● **Activity**:
Find the line holding "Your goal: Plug" in the entries below. Give it again exactly, along with every line after it up to and including the line holding "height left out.".

● **Input material**:
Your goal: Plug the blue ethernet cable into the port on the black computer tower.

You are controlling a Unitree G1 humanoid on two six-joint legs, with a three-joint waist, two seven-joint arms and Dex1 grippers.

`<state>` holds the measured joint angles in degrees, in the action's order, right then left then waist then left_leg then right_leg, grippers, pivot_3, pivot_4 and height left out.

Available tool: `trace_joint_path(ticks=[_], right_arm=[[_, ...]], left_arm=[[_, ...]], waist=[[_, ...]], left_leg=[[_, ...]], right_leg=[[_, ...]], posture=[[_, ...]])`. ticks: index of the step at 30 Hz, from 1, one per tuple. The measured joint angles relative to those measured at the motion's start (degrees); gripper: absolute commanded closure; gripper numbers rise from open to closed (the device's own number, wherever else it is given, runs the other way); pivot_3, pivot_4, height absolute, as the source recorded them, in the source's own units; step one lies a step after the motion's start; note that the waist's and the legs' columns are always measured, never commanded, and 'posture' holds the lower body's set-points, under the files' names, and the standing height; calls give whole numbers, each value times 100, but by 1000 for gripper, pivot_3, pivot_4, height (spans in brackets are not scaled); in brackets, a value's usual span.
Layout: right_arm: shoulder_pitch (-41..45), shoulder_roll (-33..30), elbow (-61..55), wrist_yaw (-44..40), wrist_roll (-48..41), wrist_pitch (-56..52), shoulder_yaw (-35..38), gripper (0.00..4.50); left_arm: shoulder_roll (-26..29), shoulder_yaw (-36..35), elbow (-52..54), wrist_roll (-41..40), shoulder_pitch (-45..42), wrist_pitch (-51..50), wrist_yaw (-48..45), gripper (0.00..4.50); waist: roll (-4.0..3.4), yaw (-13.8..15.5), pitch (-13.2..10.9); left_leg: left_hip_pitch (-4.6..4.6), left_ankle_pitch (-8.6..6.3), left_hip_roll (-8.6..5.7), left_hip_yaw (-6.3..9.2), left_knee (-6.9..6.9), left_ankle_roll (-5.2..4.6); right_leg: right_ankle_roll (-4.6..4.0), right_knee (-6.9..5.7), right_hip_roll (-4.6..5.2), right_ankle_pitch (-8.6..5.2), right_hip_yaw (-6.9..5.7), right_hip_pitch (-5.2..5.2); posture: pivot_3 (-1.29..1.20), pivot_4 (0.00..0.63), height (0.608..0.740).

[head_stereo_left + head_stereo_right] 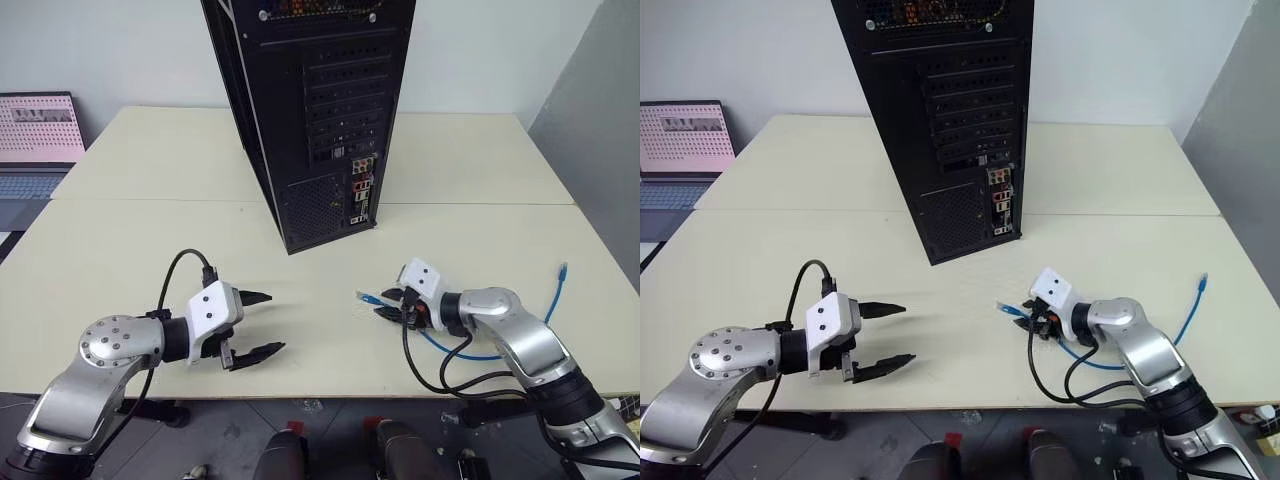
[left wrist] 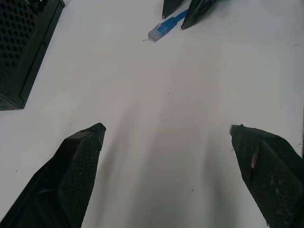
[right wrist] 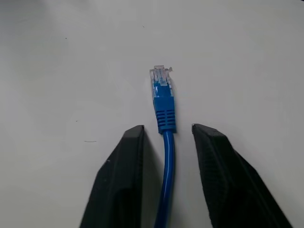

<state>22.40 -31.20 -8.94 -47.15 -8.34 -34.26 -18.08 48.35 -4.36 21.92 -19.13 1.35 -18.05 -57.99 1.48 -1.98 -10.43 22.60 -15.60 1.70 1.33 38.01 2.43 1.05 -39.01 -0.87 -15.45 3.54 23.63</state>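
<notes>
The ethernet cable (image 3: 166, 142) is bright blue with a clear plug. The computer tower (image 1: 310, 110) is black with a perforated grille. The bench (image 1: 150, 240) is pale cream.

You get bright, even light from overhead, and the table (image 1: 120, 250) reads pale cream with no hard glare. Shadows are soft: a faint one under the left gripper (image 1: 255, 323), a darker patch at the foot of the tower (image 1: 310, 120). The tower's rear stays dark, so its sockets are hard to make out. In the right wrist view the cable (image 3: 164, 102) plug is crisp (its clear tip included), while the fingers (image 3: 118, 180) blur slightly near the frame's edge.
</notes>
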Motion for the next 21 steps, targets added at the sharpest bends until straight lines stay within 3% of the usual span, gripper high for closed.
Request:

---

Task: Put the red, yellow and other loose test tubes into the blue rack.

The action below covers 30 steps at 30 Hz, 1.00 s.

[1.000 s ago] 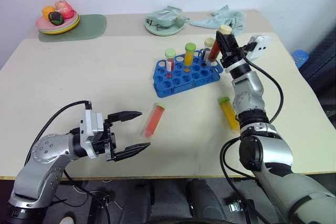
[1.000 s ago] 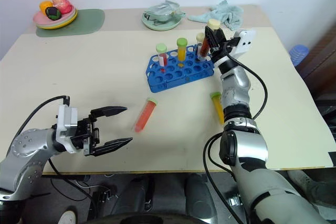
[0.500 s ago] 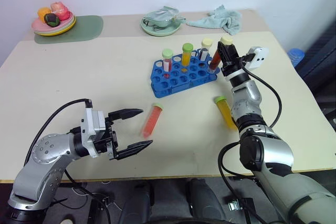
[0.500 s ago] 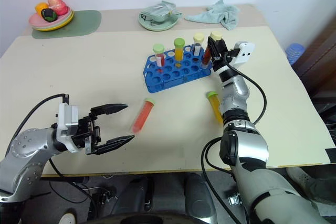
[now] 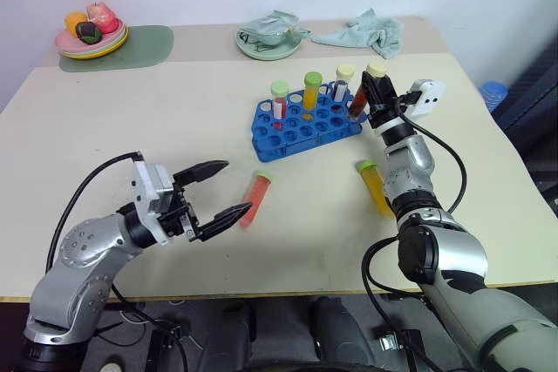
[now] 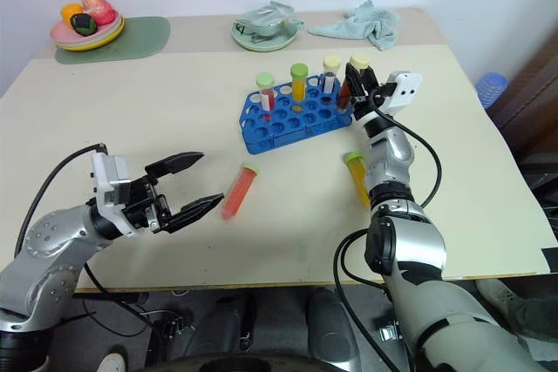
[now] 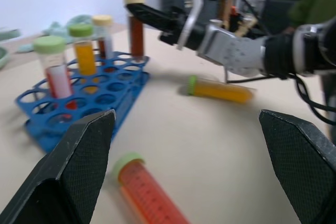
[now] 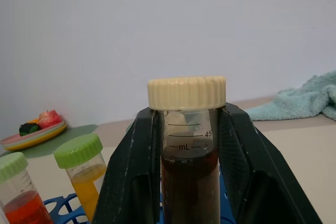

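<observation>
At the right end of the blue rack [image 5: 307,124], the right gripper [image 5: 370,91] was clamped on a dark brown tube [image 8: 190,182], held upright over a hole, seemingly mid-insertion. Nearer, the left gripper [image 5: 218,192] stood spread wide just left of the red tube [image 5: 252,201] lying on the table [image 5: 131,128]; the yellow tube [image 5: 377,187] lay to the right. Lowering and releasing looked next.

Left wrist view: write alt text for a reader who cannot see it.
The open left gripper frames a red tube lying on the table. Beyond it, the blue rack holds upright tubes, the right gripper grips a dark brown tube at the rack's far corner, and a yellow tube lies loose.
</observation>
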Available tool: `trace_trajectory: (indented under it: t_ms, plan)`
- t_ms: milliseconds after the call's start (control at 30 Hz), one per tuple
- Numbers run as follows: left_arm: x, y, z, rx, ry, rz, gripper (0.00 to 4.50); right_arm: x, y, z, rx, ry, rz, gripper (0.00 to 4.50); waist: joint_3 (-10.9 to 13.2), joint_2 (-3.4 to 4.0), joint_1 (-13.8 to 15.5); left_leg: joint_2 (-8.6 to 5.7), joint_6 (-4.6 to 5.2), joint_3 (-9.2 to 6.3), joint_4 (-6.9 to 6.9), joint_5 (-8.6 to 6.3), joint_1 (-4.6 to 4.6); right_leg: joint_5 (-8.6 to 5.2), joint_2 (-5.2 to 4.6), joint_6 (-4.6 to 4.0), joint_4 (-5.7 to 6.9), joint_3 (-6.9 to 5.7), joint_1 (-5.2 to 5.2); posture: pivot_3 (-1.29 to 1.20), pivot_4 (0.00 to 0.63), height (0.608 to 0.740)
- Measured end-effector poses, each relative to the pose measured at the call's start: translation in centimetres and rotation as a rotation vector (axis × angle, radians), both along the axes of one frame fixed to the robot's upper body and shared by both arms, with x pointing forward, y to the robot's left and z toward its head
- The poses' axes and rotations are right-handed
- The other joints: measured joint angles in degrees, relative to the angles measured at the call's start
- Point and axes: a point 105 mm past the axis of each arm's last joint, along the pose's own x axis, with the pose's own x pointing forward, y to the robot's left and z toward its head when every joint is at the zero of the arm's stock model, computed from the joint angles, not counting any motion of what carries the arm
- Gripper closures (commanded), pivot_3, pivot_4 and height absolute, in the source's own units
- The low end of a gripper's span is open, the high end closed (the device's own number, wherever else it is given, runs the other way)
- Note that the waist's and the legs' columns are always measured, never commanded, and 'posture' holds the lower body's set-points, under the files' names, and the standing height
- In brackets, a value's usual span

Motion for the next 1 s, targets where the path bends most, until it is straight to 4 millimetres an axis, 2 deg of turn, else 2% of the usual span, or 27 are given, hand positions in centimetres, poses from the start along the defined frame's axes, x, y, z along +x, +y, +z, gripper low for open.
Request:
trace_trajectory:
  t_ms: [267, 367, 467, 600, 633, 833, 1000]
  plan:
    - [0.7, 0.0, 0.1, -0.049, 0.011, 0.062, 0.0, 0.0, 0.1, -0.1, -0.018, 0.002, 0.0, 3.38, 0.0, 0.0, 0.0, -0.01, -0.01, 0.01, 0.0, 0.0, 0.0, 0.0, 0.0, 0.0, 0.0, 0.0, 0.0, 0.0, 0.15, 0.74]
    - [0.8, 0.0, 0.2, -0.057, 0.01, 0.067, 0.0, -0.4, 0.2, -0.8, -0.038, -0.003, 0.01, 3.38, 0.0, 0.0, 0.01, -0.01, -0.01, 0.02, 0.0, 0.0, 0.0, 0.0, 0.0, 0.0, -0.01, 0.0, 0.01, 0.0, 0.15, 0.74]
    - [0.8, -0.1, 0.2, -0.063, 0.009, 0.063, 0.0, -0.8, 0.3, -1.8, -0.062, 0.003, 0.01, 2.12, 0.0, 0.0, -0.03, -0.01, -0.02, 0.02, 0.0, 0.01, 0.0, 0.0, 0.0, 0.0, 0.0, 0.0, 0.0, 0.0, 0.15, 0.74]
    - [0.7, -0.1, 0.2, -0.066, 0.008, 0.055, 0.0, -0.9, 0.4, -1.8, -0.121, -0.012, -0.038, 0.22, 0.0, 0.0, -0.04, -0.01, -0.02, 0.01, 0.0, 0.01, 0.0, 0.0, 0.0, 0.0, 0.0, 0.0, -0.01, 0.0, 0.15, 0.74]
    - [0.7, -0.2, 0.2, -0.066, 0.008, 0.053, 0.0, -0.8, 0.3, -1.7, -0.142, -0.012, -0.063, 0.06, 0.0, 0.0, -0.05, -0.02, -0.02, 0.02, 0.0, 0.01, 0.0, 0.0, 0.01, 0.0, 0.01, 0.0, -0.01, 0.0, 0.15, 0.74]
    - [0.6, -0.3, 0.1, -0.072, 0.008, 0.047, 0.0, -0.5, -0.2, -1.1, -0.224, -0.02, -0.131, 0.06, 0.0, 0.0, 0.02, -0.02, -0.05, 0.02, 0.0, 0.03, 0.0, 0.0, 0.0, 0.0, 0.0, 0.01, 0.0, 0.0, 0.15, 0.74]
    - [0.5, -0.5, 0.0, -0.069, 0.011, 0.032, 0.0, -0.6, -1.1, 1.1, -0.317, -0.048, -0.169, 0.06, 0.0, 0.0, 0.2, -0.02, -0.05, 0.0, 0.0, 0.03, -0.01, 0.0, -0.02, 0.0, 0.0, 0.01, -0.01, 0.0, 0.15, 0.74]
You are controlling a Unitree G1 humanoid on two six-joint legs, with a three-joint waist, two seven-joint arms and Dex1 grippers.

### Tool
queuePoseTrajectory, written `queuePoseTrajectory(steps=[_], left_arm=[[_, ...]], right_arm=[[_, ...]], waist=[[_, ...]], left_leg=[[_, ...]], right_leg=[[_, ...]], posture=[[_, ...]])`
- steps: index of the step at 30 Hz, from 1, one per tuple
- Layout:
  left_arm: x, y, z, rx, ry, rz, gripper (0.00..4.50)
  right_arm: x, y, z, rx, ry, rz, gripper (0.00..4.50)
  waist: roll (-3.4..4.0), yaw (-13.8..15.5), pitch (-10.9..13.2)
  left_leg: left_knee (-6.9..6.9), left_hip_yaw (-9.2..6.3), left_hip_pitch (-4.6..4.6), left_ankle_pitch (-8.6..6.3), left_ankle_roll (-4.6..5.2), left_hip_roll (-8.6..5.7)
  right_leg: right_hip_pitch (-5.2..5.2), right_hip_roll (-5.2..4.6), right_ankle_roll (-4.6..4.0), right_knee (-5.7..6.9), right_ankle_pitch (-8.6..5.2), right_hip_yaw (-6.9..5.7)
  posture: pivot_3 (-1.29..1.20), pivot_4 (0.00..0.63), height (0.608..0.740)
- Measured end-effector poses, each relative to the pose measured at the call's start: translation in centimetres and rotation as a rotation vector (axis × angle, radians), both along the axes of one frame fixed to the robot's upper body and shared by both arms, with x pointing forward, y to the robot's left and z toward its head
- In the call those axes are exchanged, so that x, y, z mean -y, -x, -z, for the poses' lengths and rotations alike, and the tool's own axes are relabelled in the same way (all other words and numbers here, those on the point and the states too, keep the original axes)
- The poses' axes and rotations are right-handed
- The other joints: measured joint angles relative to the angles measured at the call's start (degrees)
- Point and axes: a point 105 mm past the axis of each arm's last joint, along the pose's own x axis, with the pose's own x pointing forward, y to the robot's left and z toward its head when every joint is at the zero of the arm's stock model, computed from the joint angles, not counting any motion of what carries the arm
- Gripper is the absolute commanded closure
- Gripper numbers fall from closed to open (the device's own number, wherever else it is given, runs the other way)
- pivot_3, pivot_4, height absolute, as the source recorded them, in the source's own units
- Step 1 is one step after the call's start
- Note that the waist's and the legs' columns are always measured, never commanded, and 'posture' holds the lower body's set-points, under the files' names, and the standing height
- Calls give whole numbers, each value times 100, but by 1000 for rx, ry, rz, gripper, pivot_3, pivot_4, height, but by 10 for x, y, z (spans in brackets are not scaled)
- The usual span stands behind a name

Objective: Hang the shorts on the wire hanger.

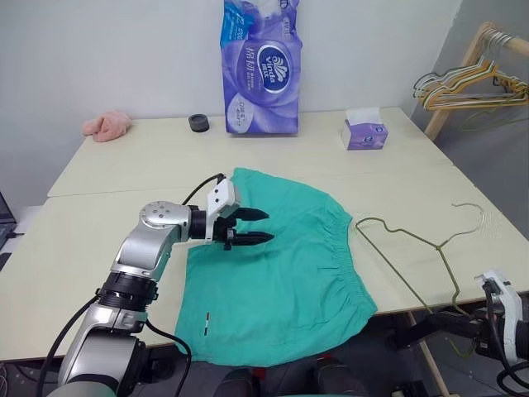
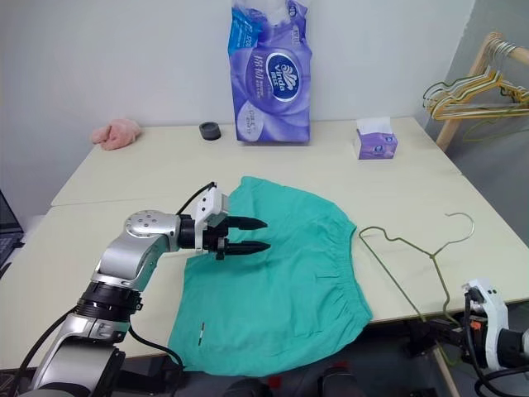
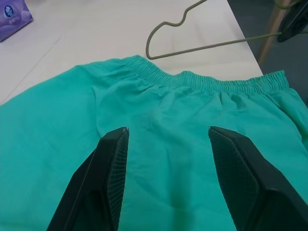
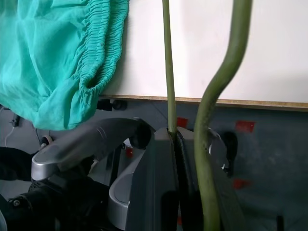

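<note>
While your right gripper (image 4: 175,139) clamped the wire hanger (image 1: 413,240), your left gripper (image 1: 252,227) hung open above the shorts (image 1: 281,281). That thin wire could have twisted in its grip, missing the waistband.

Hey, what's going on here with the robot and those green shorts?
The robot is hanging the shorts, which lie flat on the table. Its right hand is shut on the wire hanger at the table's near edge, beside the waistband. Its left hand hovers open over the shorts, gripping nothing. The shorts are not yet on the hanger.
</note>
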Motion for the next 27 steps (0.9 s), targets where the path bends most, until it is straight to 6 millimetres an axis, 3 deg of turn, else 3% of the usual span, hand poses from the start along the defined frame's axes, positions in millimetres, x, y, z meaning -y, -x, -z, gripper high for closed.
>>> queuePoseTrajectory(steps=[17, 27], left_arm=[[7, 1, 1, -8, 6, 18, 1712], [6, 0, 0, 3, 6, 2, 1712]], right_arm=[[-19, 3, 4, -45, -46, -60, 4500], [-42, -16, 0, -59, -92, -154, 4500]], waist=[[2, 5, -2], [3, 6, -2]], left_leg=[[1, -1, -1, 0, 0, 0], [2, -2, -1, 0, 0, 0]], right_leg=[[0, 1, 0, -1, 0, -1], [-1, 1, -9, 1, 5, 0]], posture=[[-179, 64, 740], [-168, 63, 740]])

● **Output of the exercise**:
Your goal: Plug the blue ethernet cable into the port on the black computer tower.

You are controlling a Unitree G1 humanoid on two six-joint legs, with a three-joint waist, two seven-joint arms and Dex1 grippers.

`<state>` holds the measured joint angles in degrees, in the action's order, right then left then waist then left_leg then right_leg, grippers, pivot_3, pivot_4 and height left out.

Nothing else is required to complete the output.